Please report every line in the entries that contains the string "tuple".

▶ Data excerpts:
%%

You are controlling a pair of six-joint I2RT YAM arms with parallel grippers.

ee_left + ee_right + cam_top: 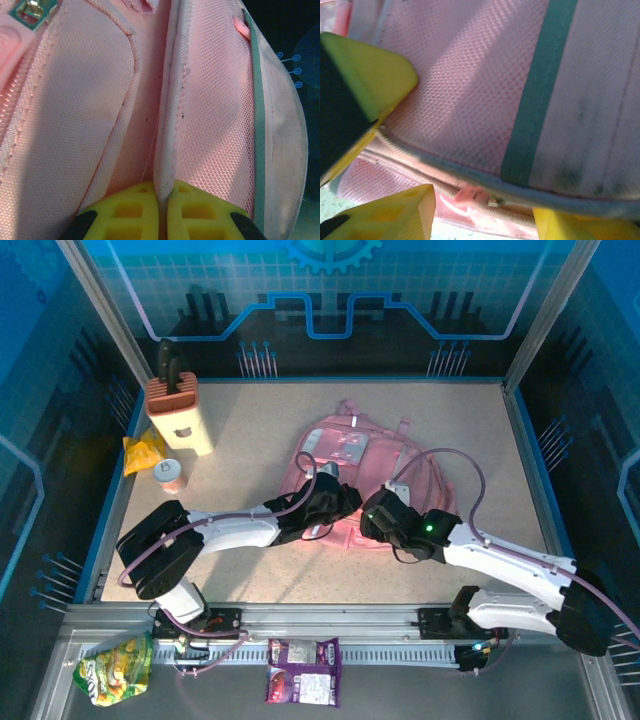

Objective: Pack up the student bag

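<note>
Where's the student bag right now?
In the top view, the student bag lies mid-table, with the left gripper and right gripper at its near edge.

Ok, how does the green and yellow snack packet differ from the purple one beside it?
The green and yellow crinkled packet is puffy and creased; the purple rectangular packet lies flat. The green one sits front left, just left of the left arm's base; the purple one sits midway between the two bases. Both lie on the grey metal ledge in front of the arms.
</note>
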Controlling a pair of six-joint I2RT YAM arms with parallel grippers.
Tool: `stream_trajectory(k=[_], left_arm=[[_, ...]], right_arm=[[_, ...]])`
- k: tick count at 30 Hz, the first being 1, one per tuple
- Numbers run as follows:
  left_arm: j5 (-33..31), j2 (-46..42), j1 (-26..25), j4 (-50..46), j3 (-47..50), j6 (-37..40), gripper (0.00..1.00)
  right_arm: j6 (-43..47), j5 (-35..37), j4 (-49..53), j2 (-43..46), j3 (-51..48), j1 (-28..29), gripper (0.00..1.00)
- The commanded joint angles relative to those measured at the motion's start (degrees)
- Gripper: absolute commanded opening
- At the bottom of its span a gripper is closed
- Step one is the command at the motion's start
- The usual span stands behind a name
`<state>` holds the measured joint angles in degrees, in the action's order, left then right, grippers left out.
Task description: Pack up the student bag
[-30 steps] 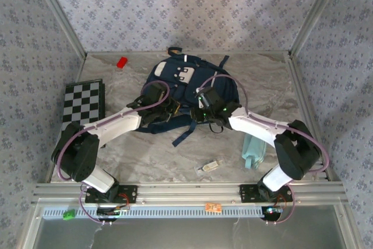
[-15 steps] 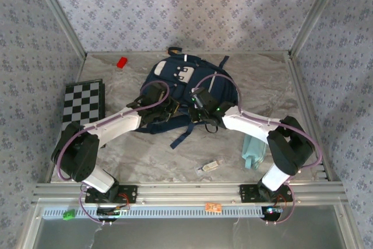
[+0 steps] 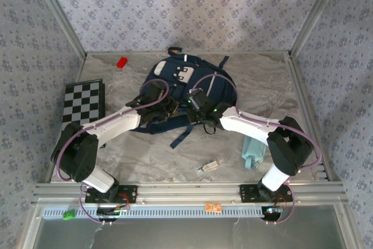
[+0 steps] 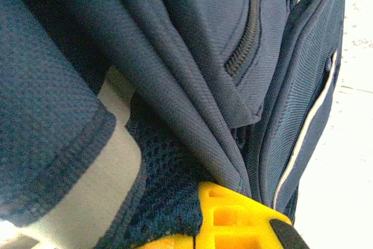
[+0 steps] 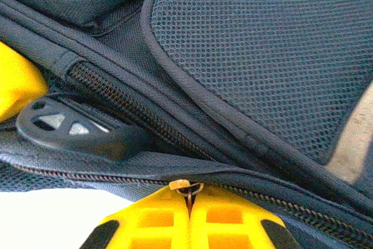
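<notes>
Layout comes from the overhead camera: the student bag [image 3: 201, 71] lies flat at the middle of the table's far edge, its white patches up and its dark straps trailing toward the near edge. Both arms reach in to its near side, the left gripper [image 3: 168, 108] at the bag's near-left part and the right gripper [image 3: 193, 101] just beside it at the near middle; from up there the fingers are too small to judge. The wrist cameras supply what that view lacks. On the left wrist, folds of navy cloth and a zip run upward, and dark mesh of the bag is caught between the clenched yellow fingers [image 4: 233, 220]. On the right wrist, the yellow fingers are pressed together with the bag's small metal zip ring [image 5: 186, 188] pinched at their seam; a black plastic pull tab [image 5: 76, 131] lies just above, beside a second zip and a mesh panel. What the bag holds cannot be told. Around it on the table lie a checkerboard [image 3: 83, 102] at the left edge, a red block [image 3: 122, 62] near the far left corner, a teal bundle [image 3: 254, 148] by the right edge and a small clear item [image 3: 210, 166] toward the near edge.
</notes>
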<state>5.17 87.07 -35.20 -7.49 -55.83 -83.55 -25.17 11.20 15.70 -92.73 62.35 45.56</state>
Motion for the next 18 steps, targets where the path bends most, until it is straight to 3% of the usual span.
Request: stream_trajectory(k=[1,7,13,18], left_arm=[[2.60,-6.37,4.19,-1.50,-3.11,5.41,0.00],[6.80,-6.79,12.44,-2.06,-1.95,11.03,0.00],[13.28,-0.95,17.42,-1.07,-7.13,20.61,0.00],[15.70,6.99,18.70,-2.84,-14.48,26.81,0.00]], right_arm=[[-2.41,5.98,7.60,2.93,-1.09,-0.98,0.00],[-5.72,4.38,12.18,8.28,-6.78,-2.84,0.00],[-2.96,2.06,13.49,10.98,-8.08,-4.59,0.00],[0.39,-7.97,10.51,8.51,-4.24,-2.03,0.00]])
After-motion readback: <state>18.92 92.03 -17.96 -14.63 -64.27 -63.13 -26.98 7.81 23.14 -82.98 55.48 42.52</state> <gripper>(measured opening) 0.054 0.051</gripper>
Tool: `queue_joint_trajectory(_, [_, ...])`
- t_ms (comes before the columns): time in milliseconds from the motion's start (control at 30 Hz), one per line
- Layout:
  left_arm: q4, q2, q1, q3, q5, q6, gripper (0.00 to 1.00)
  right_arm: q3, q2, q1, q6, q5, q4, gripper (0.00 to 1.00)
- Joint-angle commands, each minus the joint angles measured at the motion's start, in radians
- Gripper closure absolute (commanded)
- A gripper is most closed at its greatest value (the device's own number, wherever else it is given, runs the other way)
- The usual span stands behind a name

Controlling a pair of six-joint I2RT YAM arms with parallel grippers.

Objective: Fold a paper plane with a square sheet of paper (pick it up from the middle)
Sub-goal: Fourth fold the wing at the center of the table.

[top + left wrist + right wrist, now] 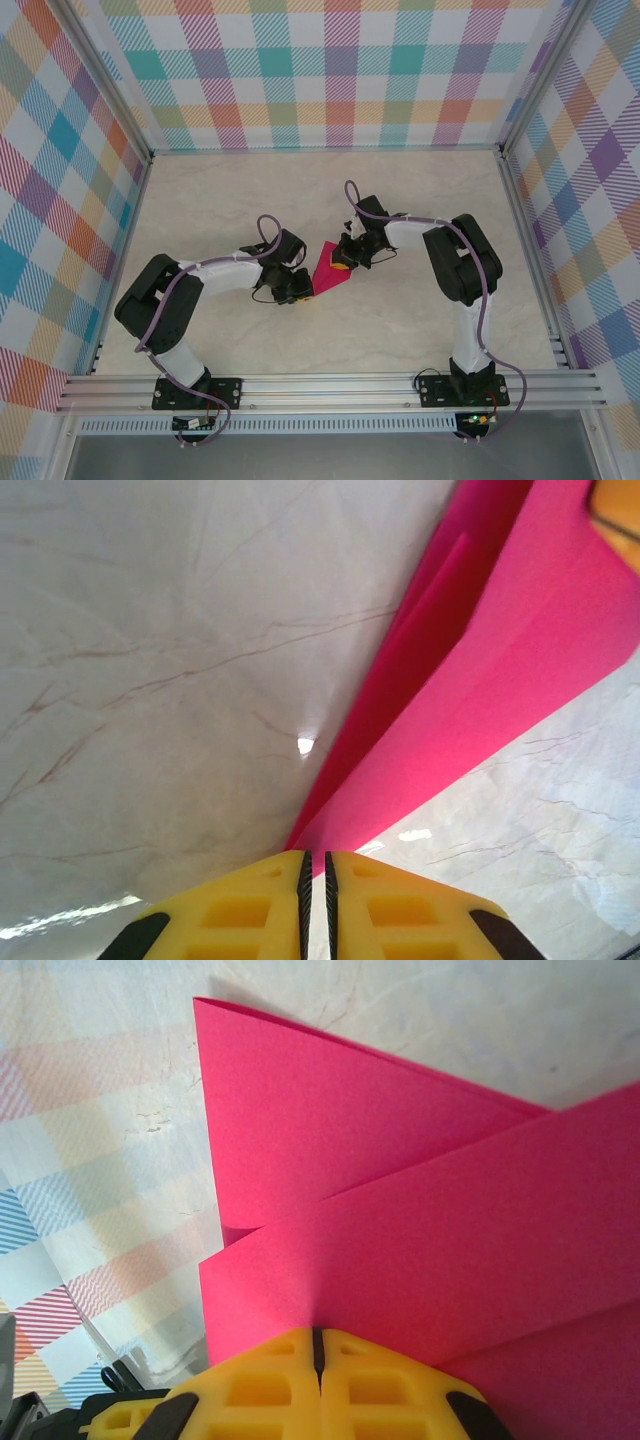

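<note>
The left gripper (pixel 300 285) sits just left of the pink paper (pixel 326 268), touching its left edge. In the left wrist view, its yellow fingers (pixel 250 910) are pressed almost together, with only a thin slit between them. The paper's folded end narrows down into that slit, so they look clenched on it. From there the paper rises away to the upper right as a long, creased band with at least two layers, lifted off the marbled table (pixel 150 680).

The paper is partly folded and hangs between the two grippers over the middle of the table, tilted rather than flat.

The right gripper (pixel 343 265) is just right of the paper, at its upper right side. In the right wrist view, its yellow fingers (pixel 260 1390) are fully closed, seam to seam, and they grasp the paper's near edge. Beyond the tips two overlapping flaps spread out. One runs up to a sharp corner at the upper left, and the other crosses it as a slanted band toward the right.
</note>
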Motion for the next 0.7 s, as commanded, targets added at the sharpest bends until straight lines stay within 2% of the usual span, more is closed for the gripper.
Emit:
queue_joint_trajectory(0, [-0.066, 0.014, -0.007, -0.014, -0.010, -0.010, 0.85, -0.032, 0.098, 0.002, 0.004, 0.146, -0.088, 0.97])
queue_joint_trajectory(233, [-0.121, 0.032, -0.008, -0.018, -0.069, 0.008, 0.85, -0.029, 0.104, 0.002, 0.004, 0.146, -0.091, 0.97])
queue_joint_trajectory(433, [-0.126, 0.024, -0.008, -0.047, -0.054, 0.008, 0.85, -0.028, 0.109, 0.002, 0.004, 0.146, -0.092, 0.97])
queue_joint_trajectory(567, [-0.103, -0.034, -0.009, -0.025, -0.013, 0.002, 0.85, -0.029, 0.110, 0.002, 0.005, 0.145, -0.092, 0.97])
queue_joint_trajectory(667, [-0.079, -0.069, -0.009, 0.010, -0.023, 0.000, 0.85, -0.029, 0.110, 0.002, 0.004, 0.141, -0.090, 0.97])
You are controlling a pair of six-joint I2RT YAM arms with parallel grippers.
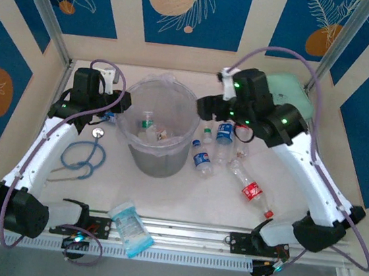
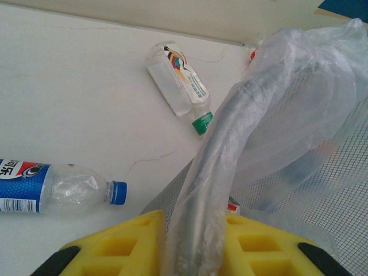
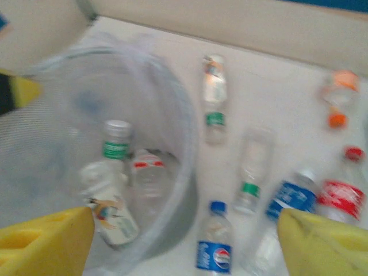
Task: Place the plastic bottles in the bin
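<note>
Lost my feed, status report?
Left gripper shut on bin rim. Right gripper open, empty. Some bottles binned, several on table. Nothing blocking.

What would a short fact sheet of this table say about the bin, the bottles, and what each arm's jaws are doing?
bin: round grey bucket, clear bag liner
bottles in bin: at least two
bottles outside: several lying right of the bin
left jaws: closed on the bin's rim
right jaws: open, empty, above the bin's right edge
packet: blue-white, near edge

White tbl (image 1: 183, 196): bin (image 1: 157, 162), loose bottles (image 1: 202, 159), stethoscope (image 1: 98, 133), packet (image 1: 130, 228) at near edge.
</note>
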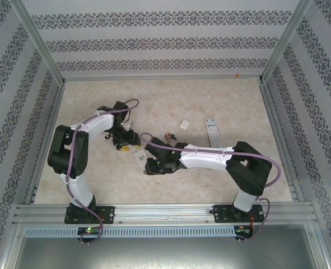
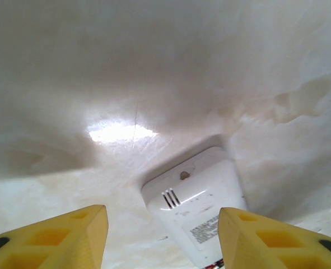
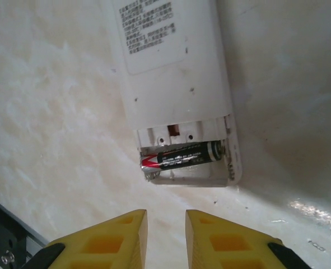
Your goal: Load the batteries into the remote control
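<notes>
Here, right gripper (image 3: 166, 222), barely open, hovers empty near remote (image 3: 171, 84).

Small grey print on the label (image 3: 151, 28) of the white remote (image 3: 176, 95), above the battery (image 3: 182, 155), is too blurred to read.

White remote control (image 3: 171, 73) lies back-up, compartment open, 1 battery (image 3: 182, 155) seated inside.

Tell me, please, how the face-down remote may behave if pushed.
The remote looks like rigid plastic, so it should slide flat on the smooth table rather than tip. Its compartment is uncovered, so the seated battery might jolt loose.
</notes>
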Controlling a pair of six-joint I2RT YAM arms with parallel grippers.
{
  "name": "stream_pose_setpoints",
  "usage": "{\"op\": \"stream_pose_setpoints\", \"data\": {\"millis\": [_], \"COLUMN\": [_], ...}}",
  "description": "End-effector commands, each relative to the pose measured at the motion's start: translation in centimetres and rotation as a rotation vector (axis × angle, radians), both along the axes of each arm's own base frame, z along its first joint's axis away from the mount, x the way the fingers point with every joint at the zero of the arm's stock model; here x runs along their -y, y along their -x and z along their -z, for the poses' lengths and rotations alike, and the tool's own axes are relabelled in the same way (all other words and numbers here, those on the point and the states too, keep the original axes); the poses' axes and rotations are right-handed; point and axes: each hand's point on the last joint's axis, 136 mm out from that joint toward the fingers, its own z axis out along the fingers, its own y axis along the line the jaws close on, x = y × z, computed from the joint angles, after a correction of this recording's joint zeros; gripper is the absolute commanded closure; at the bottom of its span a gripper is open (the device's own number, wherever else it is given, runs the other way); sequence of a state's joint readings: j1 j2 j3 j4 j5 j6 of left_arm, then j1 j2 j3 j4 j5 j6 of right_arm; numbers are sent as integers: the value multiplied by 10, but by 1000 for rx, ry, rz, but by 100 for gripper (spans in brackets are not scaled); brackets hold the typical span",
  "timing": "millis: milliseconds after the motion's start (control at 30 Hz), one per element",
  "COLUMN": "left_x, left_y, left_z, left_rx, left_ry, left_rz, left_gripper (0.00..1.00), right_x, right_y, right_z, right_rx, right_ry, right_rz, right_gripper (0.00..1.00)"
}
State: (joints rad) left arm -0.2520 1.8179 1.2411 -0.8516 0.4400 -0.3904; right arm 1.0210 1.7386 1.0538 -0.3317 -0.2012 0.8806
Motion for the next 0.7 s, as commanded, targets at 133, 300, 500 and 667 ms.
{"op": "stream_pose_setpoints", "data": {"millis": [133,300,500,667], "left_x": [-7,-5,-9,-17], "left_y": [-23,-25,-23,-19], "left_z": [-13,-3,3,2], "left_rx": [22,6,-6,-13], "left_ry": [-8,-3,-11,-14], "left_rz": [-27,-15,-20,-42], "left_gripper": [37,37,36,34], "right_x": [-13,-19,-12,4], "right_y": [-11,-19,-25,-41], "right_z": [9,14,24,26], "right_rx": [-7,6,-3,4], "right_ry": [-3,-7,30,55], "right_rz": [40,44,70,111], "right_gripper": [75,75,75,76]}}
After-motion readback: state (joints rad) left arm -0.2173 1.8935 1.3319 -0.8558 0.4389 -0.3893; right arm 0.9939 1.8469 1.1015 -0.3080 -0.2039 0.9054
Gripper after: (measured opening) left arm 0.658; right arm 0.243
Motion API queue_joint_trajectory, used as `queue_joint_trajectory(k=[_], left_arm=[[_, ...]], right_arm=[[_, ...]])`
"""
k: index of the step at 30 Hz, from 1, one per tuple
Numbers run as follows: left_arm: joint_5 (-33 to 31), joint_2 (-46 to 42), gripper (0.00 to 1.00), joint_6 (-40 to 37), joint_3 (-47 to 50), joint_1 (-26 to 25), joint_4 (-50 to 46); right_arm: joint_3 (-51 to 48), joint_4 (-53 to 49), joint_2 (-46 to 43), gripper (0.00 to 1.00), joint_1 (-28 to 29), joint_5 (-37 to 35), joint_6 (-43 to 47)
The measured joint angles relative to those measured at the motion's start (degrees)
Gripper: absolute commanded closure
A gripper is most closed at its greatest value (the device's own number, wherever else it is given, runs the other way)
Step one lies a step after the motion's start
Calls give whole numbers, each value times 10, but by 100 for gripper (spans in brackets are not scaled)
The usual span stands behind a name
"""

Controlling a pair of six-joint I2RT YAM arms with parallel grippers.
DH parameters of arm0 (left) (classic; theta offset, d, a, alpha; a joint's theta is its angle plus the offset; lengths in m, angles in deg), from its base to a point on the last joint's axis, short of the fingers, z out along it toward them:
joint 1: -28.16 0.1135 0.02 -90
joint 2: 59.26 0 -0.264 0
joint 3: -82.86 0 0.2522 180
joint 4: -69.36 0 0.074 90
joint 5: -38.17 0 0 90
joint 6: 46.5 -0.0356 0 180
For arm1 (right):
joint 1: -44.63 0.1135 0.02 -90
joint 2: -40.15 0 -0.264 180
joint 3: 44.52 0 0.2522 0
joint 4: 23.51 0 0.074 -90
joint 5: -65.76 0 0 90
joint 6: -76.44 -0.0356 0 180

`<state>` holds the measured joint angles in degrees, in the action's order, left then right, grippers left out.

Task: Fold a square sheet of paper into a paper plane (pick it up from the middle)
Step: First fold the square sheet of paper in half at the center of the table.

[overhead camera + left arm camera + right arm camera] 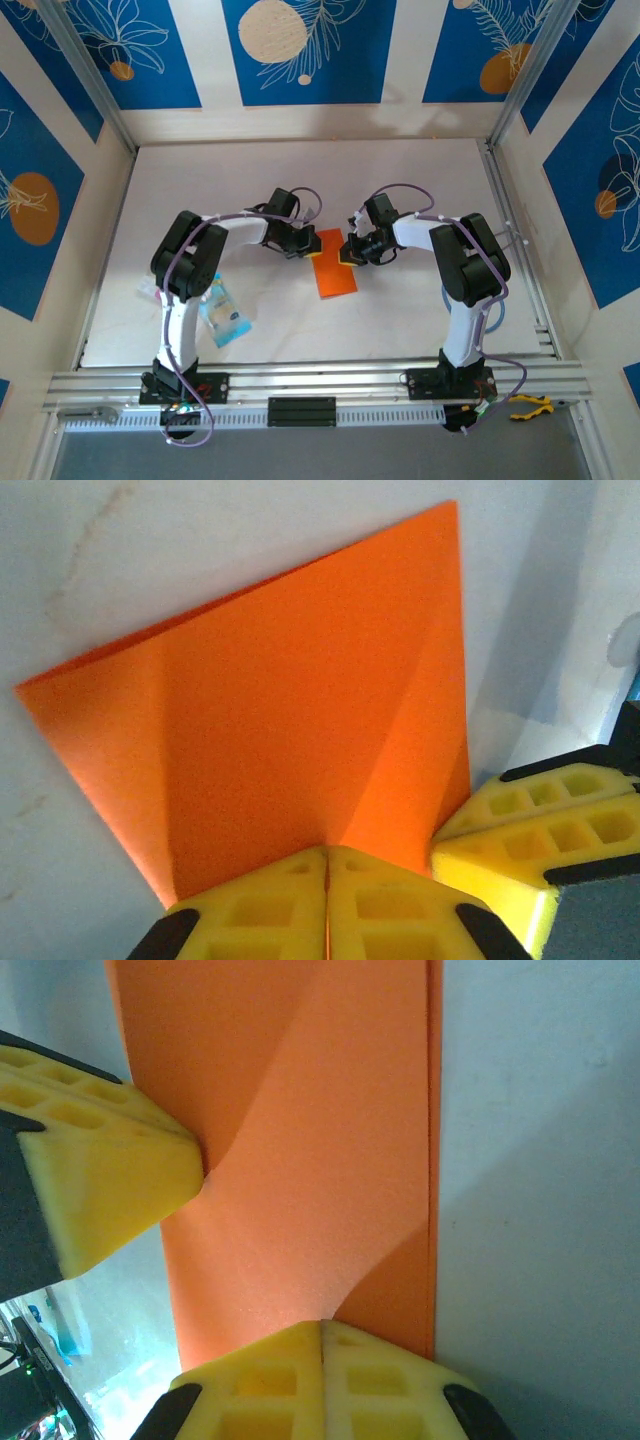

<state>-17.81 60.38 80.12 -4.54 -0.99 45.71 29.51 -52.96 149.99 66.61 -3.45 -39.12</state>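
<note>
The square sheet of paper [335, 270] is bright orange and lies mid-table, folded over into a narrow rectangle rather than a pointed paper plane shape. My left gripper [310, 244] is at its upper left edge and my right gripper [352, 250] at its upper right edge, almost touching each other. In the left wrist view the yellow fingers are shut on the sheet's [300, 710] near edge at the left gripper [327, 856], and creases fan out from the pinch. The right gripper [322, 1326] is likewise shut on the sheet's [300, 1160] edge, which buckles upward there.
A small blue and clear plastic packet [225, 315] lies beside the left arm's base link. Yellow-handled pliers [530, 405] rest on the front rail at the right. The white table [430, 180] is ringed by walls and a metal frame.
</note>
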Motion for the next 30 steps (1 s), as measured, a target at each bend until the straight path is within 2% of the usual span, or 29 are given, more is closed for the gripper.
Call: queue_joint_trajectory(k=[11, 30], left_arm=[[-4, 1, 90, 10, 1, 20, 17], [-28, 29, 90, 87, -47, 34, 13]], right_arm=[[0, 0, 0, 100, 0, 0, 0], [-4, 7, -1, 100, 0, 2, 0]])
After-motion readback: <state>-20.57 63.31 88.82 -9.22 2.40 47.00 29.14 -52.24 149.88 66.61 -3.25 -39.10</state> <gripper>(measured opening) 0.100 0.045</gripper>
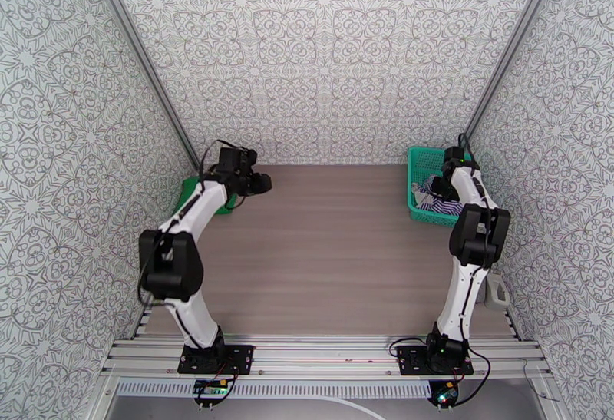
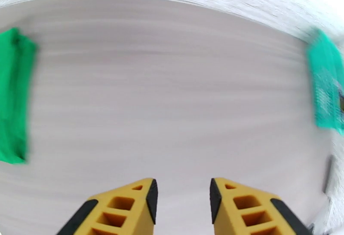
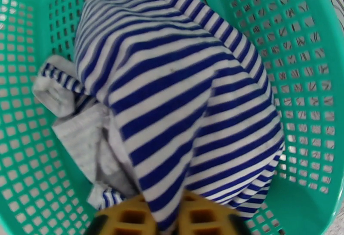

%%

▶ Answer section:
- k: tick count at 30 Hz, the first being 1, one per tuple
k: index of the step at 30 Hz, from 1, one per tuple

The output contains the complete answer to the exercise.